Script in a lossy stream


Dénes Óvári

CSIS, Denmark
Editor: Martijn Grooten


Dénes Óvári describes a PoC file that demonstrates a new way to store data in PDF files.

Some years ago, developers of exploit kits began to use malformed PDF files as attack vectors for malicious drive-by downloads, usually by exploiting vulnerabilities present in viewer applications. Detections were duly added to AV products and as a result, the generated PDF files became increasingly obfuscated as malware attempted to circumvent the scanners.

Typically, advantage was taken of the wide range of filters that are provided by the PDF specification for streams in a document. Besides the various text encodings and common data compressors such as Deflate and LZW, even image compressors such as CCITTFaxDecode [1] and JBIG2Decode [2] were seen storing payloads in the wild – all due to the fact that a binary stream can usually be interpreted as raw image data.

Lossy image compressors in PDF

Consequently, scanners were upgraded to handle the compression of streams in PDF files. However, mainly for performance reasons, certain assumptions had to be made about the filters. For example, streams compressed using lossy compressors like JPXDecode and DCTDecode (which is a JPEG-compatible filter) are skipped by scanners and even by popular PDF forensics tools – indicating that their use for the storage of malicious payloads has been deemed impossible by their developers.

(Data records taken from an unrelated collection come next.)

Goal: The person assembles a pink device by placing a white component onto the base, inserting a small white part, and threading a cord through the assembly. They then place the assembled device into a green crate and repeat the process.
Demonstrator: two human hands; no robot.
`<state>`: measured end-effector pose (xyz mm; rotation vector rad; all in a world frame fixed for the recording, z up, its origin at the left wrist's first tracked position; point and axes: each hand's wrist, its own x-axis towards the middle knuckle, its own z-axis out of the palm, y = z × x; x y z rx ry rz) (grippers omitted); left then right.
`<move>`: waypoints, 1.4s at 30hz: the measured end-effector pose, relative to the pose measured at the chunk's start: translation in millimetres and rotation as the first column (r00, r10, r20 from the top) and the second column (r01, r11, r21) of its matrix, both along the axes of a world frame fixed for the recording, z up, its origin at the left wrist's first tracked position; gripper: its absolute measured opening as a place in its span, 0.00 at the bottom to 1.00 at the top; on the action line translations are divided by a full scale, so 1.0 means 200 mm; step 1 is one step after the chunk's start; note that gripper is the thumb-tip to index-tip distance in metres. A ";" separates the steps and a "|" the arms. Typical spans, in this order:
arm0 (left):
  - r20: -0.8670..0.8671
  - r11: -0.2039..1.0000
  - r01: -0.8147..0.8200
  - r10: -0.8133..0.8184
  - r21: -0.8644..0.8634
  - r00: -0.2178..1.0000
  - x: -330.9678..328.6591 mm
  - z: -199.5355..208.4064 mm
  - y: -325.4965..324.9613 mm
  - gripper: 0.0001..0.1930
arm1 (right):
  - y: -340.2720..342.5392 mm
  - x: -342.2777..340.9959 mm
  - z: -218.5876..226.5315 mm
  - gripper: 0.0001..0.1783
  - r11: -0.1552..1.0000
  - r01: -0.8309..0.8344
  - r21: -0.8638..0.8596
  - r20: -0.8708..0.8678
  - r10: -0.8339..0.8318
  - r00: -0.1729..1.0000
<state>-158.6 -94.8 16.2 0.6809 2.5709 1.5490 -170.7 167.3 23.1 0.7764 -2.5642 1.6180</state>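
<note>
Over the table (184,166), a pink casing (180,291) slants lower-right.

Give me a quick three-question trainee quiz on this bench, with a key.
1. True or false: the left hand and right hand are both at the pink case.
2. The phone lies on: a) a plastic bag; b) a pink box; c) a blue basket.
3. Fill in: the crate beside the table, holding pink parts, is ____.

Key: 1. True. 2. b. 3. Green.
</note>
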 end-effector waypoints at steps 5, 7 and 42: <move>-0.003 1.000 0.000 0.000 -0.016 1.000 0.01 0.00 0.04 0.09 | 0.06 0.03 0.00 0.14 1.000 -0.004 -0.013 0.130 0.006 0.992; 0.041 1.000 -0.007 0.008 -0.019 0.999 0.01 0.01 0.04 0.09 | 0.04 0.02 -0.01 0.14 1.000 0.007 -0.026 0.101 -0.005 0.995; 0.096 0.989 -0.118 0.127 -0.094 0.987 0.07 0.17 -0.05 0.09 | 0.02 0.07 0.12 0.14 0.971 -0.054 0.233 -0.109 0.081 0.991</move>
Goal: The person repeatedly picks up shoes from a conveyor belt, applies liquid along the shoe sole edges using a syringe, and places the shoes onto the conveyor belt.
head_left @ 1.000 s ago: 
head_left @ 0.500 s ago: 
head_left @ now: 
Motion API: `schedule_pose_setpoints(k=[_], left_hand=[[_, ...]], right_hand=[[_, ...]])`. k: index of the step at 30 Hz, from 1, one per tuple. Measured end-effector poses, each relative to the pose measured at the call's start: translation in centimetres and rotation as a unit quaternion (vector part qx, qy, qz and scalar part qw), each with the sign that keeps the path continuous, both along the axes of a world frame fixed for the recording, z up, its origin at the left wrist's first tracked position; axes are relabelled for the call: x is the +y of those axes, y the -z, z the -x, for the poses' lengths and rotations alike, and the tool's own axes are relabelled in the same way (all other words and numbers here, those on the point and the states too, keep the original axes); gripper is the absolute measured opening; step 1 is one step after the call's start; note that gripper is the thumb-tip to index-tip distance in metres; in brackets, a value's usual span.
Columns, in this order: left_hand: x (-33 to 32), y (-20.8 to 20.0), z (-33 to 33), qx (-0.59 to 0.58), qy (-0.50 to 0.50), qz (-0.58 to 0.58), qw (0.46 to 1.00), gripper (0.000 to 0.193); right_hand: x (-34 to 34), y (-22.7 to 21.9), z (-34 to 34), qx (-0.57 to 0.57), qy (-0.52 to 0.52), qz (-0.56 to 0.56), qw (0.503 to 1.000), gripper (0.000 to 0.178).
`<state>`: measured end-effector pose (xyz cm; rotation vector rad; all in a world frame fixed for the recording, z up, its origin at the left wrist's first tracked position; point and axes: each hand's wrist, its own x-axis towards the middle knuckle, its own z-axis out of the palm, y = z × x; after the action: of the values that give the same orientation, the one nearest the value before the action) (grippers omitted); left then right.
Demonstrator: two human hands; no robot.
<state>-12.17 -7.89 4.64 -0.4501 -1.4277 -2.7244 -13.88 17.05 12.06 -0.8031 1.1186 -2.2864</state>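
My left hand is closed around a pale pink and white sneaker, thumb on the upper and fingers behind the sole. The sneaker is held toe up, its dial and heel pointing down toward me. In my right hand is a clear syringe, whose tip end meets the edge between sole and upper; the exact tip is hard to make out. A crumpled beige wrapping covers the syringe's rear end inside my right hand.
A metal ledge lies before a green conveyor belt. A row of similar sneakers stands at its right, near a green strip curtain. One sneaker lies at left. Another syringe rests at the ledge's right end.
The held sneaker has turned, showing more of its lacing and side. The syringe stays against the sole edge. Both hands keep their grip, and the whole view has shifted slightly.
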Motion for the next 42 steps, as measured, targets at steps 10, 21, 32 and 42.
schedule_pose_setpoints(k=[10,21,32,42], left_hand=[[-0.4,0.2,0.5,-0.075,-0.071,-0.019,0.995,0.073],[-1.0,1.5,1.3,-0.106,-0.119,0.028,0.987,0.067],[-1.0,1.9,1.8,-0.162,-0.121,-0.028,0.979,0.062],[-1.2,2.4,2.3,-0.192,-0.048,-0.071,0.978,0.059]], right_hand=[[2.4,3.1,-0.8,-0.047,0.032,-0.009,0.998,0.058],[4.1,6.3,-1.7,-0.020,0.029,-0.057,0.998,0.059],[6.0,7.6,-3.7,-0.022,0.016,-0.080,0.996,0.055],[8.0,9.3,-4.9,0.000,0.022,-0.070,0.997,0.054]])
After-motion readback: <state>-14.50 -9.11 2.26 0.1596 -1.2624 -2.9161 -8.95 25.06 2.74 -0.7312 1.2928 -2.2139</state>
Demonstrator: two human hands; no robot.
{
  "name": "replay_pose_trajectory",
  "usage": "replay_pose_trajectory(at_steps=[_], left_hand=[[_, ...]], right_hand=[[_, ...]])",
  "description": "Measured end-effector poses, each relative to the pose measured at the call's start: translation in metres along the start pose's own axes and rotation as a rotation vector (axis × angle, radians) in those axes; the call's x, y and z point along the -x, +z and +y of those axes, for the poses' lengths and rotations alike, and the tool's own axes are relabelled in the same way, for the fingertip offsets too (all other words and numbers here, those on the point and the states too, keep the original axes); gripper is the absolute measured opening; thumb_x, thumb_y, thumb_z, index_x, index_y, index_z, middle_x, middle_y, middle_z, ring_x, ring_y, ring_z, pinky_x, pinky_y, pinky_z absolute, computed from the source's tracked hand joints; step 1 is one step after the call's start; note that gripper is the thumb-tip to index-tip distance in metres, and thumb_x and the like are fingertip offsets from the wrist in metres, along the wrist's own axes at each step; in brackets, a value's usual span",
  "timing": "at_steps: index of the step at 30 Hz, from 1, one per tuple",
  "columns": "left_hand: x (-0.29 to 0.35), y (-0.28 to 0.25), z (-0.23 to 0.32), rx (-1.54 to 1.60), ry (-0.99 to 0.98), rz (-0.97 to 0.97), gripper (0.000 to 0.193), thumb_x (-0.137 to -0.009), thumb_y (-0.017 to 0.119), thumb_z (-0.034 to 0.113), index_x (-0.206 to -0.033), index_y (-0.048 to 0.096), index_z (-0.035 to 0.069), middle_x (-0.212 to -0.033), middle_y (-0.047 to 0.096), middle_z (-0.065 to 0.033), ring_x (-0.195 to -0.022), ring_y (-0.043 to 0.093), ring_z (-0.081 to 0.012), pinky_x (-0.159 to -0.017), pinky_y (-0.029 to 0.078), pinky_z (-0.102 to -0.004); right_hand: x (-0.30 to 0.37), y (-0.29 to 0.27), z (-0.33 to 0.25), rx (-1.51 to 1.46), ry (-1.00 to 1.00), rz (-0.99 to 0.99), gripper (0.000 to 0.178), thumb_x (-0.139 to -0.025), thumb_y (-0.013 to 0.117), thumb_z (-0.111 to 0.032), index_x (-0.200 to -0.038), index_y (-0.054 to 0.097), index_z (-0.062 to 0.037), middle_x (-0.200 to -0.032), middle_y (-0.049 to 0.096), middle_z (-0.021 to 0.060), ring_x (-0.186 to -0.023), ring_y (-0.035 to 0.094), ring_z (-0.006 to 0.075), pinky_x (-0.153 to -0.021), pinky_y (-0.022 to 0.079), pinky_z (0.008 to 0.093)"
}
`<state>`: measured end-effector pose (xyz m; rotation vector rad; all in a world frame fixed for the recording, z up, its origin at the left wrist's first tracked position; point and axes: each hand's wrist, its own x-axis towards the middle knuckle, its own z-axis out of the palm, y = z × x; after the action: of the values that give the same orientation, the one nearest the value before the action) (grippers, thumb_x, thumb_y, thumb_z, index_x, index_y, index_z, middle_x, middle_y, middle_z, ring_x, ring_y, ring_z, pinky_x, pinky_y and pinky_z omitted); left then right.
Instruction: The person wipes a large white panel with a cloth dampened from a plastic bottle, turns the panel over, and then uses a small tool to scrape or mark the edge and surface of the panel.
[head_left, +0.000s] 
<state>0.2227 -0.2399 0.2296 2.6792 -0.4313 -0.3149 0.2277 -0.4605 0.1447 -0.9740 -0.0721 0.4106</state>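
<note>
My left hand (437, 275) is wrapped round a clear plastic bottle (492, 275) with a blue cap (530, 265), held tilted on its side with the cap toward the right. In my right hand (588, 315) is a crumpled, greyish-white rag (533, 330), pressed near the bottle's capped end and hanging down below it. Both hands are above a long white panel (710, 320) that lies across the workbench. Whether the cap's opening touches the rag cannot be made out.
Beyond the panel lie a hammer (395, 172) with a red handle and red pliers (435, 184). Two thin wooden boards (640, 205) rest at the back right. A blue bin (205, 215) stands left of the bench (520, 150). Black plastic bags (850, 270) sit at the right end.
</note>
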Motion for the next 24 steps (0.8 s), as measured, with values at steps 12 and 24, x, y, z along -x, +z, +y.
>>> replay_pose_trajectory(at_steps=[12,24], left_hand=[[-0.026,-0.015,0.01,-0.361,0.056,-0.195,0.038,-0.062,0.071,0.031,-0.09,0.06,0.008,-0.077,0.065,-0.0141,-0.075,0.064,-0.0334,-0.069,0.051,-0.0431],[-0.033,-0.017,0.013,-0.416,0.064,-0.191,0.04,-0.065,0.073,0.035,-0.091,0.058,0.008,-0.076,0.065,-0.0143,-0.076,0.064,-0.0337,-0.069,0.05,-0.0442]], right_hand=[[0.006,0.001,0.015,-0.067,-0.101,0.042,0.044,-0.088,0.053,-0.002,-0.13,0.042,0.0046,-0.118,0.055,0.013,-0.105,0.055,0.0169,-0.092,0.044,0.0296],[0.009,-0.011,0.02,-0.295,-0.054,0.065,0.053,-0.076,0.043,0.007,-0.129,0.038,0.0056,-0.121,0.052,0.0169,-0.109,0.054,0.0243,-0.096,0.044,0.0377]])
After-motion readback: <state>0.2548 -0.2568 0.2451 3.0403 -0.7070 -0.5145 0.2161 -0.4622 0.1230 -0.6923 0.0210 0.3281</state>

In a presentation about PDF heuristics [3], the presence of DCTDecode streams in a document was said to be indicative of a clean file. This was with good reason, of course – the PDF specification states that the uncompressed data would only be an approximation of the original data [4], implying exclusive use of the filter for photograph-like images.

Delving into JPEG

But is that really the case? JPEG compression has a couple of options, and likewise the PDF specification contains a handful of ways to determine how the decompressed data should be interpreted.

Briefly: after optionally downsampling some of the components, the baseline JPEG splits the image data into 8x8 pixel blocks (MCUs). The original unsigned values are scaled to signed values by subtracting 128 (see MCU number 1 with sample image data in Figure 1). Afterwards, the data is transformed to the frequency domain by means of a two-dimensional discrete cosine transform (see Figure 1).

(1) MCU with sample image data; (2) data is transformed by means of a two-dimensional discrete cosine transform.

Figure 1. (1) MCU with sample image data; (2) data is transformed by means of a two-dimensional discrete cosine transform.

(Click here to view a larger version of Figure 1.)

The results from DCT (called coefficients) are divided with a quality factor (qf) dependent quantization matrix (see Figure 2). Rounding of the results leads to the dropping of certain high-frequency components of the image (see Figure 2) – and that is the stage at which most of the data loss occurs. Finally, all of the processed data is losslessly compressed using a form of Huffman coding.

The coefficients are divided with a quality factor dependent quantization matrix (3); rounding of the results leads to the dropping of certain high-frequency components of the image (4).

Figure 2. The coefficients are divided with a quality factor dependent quantization matrix (3); rounding of the results leads to the dropping of certain high-frequency components of the image (4).

Decompression is performed backwards: in a nutshell, the data is multiplied with the quantization table, an inverse DCT is performed, and the values are shifted back to the 0–255 range.

At high qf settings, with floating-point precision DCT calculation, it would be possible to store and retrieve raw RGB data losslessly, using software like GIMP, for example. However, JPEG implementations differ – quantization tables and certain stages of decompression are entirely up to the developer, therefore the output might be different when the stream is decompressed with another library.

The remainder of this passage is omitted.